Dementia
Dementia: Excerpt from The 10-Minute Diagnosis Manual: Symptoms and Signs in the Time-Limited Encounter
Anne Cather Cutlip
Dementia is characterized by a progressive cognitive decline leading to social or occupational disability occurring in a state of clear consciousness. It has an age-dependent epidemiology, occurring in 8% of patients aged 65 years and older in the United States, progressing from 1% to 2% in patients aged 65 to 70 years to approximately 30% in patients aged 80 years and older (1).
Approach.
A common way to think about the dementias is to consider whether the dementia is either irreversible (90%) or reversible (10%). Among all dementias, Alzheimer’s dementia (AD) is by far the most common (50% to 60%). It has been well characterized by the insidious onset of memory loss followed by a decline of other cognitive functions. Personality is preserved.

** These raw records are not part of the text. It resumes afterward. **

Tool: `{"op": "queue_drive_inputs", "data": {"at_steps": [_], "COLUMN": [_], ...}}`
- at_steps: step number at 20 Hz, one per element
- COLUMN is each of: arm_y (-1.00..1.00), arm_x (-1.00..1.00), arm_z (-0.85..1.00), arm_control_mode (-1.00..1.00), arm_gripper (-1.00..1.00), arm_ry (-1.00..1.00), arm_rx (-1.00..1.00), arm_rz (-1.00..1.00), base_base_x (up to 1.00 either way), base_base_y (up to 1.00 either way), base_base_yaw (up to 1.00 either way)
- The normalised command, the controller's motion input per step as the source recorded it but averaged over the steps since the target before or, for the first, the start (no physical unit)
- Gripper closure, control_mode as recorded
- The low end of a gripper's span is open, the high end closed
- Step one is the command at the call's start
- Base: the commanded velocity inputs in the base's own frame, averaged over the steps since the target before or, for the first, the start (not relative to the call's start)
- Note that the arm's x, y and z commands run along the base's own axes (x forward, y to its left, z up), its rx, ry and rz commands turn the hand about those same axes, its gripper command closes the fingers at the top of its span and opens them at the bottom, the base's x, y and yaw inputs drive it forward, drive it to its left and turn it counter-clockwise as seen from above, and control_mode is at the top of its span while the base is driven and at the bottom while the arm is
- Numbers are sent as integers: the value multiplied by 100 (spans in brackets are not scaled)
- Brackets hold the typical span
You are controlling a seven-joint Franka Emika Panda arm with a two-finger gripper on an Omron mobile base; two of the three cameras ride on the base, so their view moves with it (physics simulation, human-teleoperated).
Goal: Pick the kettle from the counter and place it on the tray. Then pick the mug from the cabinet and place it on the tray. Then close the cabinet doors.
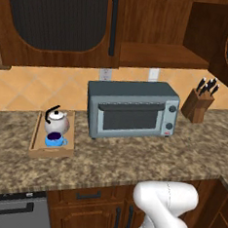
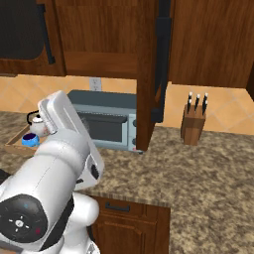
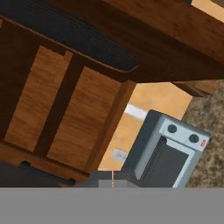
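Note:
The light wooden tray (image 1: 35,137) lies on the granite counter (image 1: 131,161) at the left. The silvery kettle (image 1: 56,121) and the blue mug (image 1: 56,140) both stand in it, and they show small at the far left in the right base view: kettle (image 2: 36,122), mug (image 2: 30,140). The wall cabinet (image 1: 160,54) has a bare shelf. Its left door (image 1: 56,13) looks closed, while its right door (image 2: 148,74) swings out over the counter, seen edge-on with its black handle (image 2: 161,59). My gripper is shut and out of sight; my hand looks up at the door's arched panel (image 3: 74,35).
A grey toaster oven (image 1: 131,110) stands under the cabinet, right of the tray. A knife block (image 1: 199,103) sits further right. Wooden drawers (image 1: 89,197) run below the counter. My white arm (image 2: 59,149) rises left of the open door.

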Motion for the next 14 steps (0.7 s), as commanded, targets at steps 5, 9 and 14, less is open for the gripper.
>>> {"op": "queue_drive_inputs", "data": {"at_steps": [5,9,14], "arm_y": [-47,-62,-80], "arm_x": [-25,-15,-16], "arm_z": [0,0,-5], "arm_control_mode": [-100,-100,-100], "arm_gripper": [100,100,100], "arm_ry": [-4,-3,-9], "arm_rx": [10,9,16], "arm_rz": [0,0,0], "base_base_x": [0,0,0], "base_base_y": [0,0,0], "base_base_yaw": [0,0,0]}}
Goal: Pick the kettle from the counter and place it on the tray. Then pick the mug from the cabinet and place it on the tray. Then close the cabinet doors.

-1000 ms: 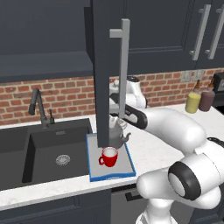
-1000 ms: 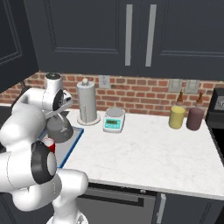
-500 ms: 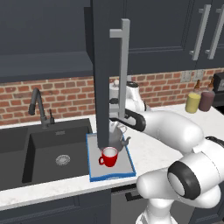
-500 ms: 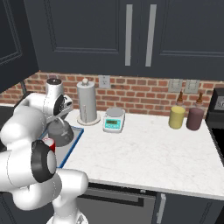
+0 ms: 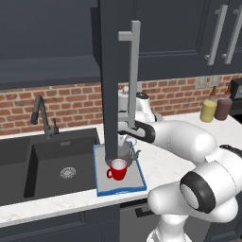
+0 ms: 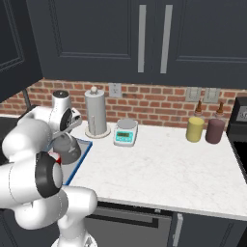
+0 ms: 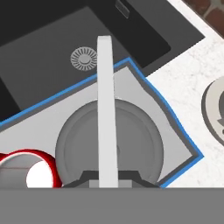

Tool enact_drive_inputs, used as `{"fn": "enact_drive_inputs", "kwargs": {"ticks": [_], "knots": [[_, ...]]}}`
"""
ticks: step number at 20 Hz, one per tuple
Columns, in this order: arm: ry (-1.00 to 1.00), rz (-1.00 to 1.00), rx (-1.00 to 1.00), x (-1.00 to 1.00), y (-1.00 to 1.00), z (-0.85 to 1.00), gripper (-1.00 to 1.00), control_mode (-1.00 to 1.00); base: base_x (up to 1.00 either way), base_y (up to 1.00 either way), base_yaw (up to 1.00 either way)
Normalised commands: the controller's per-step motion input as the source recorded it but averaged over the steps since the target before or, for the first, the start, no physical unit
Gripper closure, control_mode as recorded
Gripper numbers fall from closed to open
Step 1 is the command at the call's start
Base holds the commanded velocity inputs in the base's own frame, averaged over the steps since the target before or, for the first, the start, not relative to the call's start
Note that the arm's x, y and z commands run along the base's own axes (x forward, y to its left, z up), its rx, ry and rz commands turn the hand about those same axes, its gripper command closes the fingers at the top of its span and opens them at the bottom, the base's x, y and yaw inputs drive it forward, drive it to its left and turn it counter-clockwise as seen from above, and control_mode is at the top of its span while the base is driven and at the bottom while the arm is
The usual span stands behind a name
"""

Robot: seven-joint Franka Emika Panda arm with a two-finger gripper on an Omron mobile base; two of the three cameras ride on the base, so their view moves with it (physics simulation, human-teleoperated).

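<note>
The grey, blue-rimmed tray (image 5: 136,176) lies on the white counter (image 6: 159,164) beside the sink. The dark grey kettle (image 7: 135,144) and the red mug (image 5: 117,170) both stand on it, the mug in front. One navy cabinet door (image 5: 111,94) hangs open, edge-on above the tray. My gripper (image 5: 126,132) hovers over the kettle (image 6: 65,147), right at the lower end of the door's silver bar handle (image 5: 134,71). In the hand view that handle (image 7: 106,96) runs up the middle and hides my fingertips, with the mug (image 7: 17,156) at the lower left.
The black sink (image 5: 56,165) and faucet (image 5: 42,113) lie left of the tray. A paper-towel roll (image 6: 95,113), a white scale (image 6: 126,132), and a yellow (image 6: 195,129) and a brown container (image 6: 214,130) stand along the brick wall. Closed upper doors (image 6: 96,38) hang above.
My hand has edged slightly lower and closer to the door handle. The door, kettle and mug have not moved.
</note>
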Motion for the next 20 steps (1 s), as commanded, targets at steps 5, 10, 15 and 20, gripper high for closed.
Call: {"fn": "enact_drive_inputs", "kwargs": {"ticks": [5,10,15,20], "knots": [[0.00,0.00,0.00,0.00,0.00,-0.31,-1.00,-1.00,0.00,0.00,0.00],[0.00,0.00,0.00,0.00,0.00,-0.18,-1.00,-1.00,0.00,0.00,0.00],[0.00,0.00,0.00,-0.08,0.00,0.00,-1.00,-1.00,0.00,0.00,0.00],[0.00,0.00,0.00,-0.23,-0.01,0.19,-1.00,-1.00,0.00,0.00,0.00]]}}
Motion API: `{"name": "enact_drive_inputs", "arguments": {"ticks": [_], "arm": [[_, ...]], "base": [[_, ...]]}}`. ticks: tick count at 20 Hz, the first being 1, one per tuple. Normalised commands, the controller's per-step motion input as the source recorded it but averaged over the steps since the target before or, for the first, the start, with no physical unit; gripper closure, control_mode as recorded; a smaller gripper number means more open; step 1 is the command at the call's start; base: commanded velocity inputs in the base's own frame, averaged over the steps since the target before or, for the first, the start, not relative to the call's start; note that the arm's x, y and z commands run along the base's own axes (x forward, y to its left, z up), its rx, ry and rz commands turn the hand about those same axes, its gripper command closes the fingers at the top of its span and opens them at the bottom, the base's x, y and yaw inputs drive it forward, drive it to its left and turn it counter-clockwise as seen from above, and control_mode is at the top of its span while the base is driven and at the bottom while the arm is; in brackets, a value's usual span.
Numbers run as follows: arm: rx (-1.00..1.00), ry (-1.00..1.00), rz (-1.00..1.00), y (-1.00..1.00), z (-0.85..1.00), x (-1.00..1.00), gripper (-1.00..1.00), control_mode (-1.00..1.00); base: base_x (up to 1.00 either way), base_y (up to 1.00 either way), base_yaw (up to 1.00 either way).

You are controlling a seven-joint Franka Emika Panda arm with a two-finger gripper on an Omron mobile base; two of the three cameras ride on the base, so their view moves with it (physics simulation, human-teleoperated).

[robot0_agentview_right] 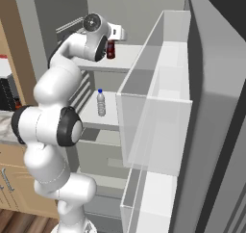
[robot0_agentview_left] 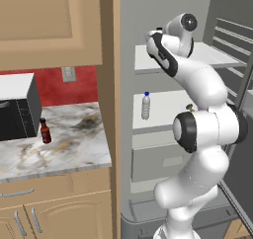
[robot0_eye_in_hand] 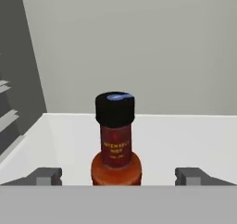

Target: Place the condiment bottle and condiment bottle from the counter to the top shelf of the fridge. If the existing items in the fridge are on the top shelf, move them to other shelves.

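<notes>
Fingers [robot0_eye_in_hand: 118, 176] spread wide, one dark tip low at each side in the hand view, both clear of the glass and pinching nothing. Standing upright between them, just ahead: a condiment bottle [robot0_eye_in_hand: 115, 144], black cap, red label, bulbous red-brown shoulder. Resting on the top shelf [robot0_eye_in_hand: 185, 140], white and flat, running back from the tips to the grey rear wall of the fridge [robot0_eye_in_hand: 139, 42]. To one side of the tips in the hand view, ribbed door racks [robot0_eye_in_hand: 7, 112] at the edge.

Seen from the right base camera, same bottle [robot0_agentview_right: 111, 49] just past the hand, upright on the top shelf [robot0_agentview_right: 129, 58]. Below the fingers, on the lower shelf [robot0_agentview_left: 165, 109], a water bottle [robot0_agentview_left: 146, 106] with blue cap, upright; near it toward the arm, a tiny tan object [robot0_agentview_left: 189, 106], partly hidden by the arm. Further down, the grey drawer [robot0_agentview_left: 158, 159].

Well apart from the fingers, out on the marble surface [robot0_agentview_left: 74, 144]: second condiment bottle [robot0_agentview_left: 45, 131], upright, just beside the black microwave [robot0_agentview_left: 20, 117]. Wooden cabinets [robot0_agentview_left: 54, 208] under the surface.
</notes>
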Motion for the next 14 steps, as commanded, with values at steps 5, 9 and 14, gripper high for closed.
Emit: {"name": "enact_drive_inputs", "arguments": {"ticks": [5,9,14], "arm": [[0.00,0.00,0.00,0.00,0.00,-0.69,-1.00,-1.00],[0.01,0.01,0.00,0.00,0.03,-1.00,-1.00,-1.00],[0.00,0.17,0.00,-0.03,0.01,-1.00,-1.00,-1.00]], "base": [[0.00,0.00,0.00],[0.00,0.00,0.00],[0.00,0.00,0.00]]}}
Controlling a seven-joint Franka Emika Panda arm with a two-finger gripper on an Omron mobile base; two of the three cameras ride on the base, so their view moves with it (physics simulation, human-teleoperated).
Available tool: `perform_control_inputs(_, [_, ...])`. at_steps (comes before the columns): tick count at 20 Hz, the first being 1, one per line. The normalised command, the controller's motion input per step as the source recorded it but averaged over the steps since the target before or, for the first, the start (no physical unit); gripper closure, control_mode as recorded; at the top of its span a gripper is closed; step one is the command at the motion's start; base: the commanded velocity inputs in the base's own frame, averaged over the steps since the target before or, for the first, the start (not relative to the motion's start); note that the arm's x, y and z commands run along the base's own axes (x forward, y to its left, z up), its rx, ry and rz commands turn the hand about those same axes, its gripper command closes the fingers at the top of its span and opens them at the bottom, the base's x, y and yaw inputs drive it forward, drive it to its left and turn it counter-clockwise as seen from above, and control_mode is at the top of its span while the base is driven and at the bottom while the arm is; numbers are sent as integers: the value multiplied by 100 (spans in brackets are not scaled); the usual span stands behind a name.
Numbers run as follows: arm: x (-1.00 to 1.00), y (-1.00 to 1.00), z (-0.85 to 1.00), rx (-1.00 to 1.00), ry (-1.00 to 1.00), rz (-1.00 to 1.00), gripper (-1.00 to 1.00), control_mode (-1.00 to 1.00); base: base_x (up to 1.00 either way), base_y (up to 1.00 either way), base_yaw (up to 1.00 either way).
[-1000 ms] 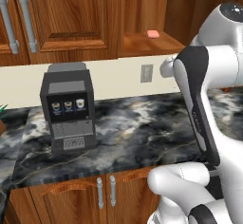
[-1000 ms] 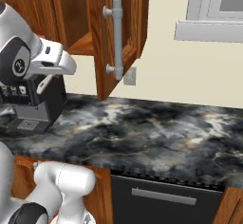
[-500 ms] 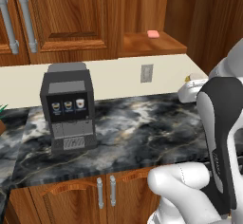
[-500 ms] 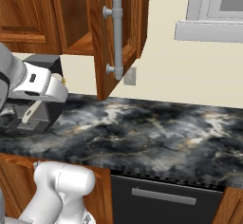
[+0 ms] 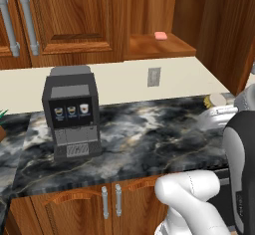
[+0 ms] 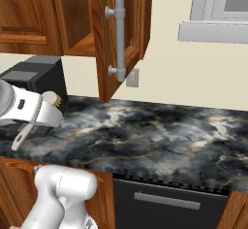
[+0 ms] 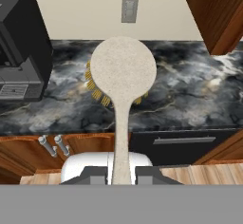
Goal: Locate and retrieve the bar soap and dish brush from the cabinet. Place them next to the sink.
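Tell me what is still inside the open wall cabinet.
On the cabinet shelf lies the bar soap, alone on the visible part. The shelf's right end is hidden behind the open door.

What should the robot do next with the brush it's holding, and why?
Probably carry the dish brush rightward along the counter toward the sink side. The tool is shut on its handle above the marble, so it is out of the cabinet, where the bar soap waits on the shelf.
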Motion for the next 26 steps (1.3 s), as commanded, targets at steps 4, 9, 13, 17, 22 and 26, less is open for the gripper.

The vascular dementias (VD), which include multiinfarct dementia and small vessel disease (lacunae), account for 20%. Patients with VD typically have a sudden onset and stepwise deterioration in the presence of cerebrovascular disease (by neurologic examination or imaging). The disease presents with gait disturbances, frequent falls, and personality or mood changes, often in patients with diabetes mellitus, hypertension, or hyperlipidemia. Another 15% of dementias have a coexistence of VD with AD.
A. Irreversible causes include AD, VD, intracranial tumor, Pick’s disease (PD), Parkinson’s disease (30% develop dementia), alcoholism, Lewy body dementia (LBD), Huntington’s disease (HD), progressive supranuclear palsy (PSP), Creutzfeldt–Jakob disease (CJD), acquired immunodeficiency syndrome (AIDS), and some metabolic diseases (Gaucher’s disease, Niemann-Pick disease, metachromatic leukodystrophy). PD is characterized by socially inappropriate behavior, disinhibition with relatively preserved memory. LBD has features of parkinsonism, hallucinations and fluctuations in alertness and cognition. HD is an autosomal dominant disorder with depression, choreiform movements and dementia. PSP is a parkinsonlike syndrome with gaze paresis. CJD is a fatal viral infection with progressive mental deterioration, myoclonic jerks, blindness, and gait disturbance.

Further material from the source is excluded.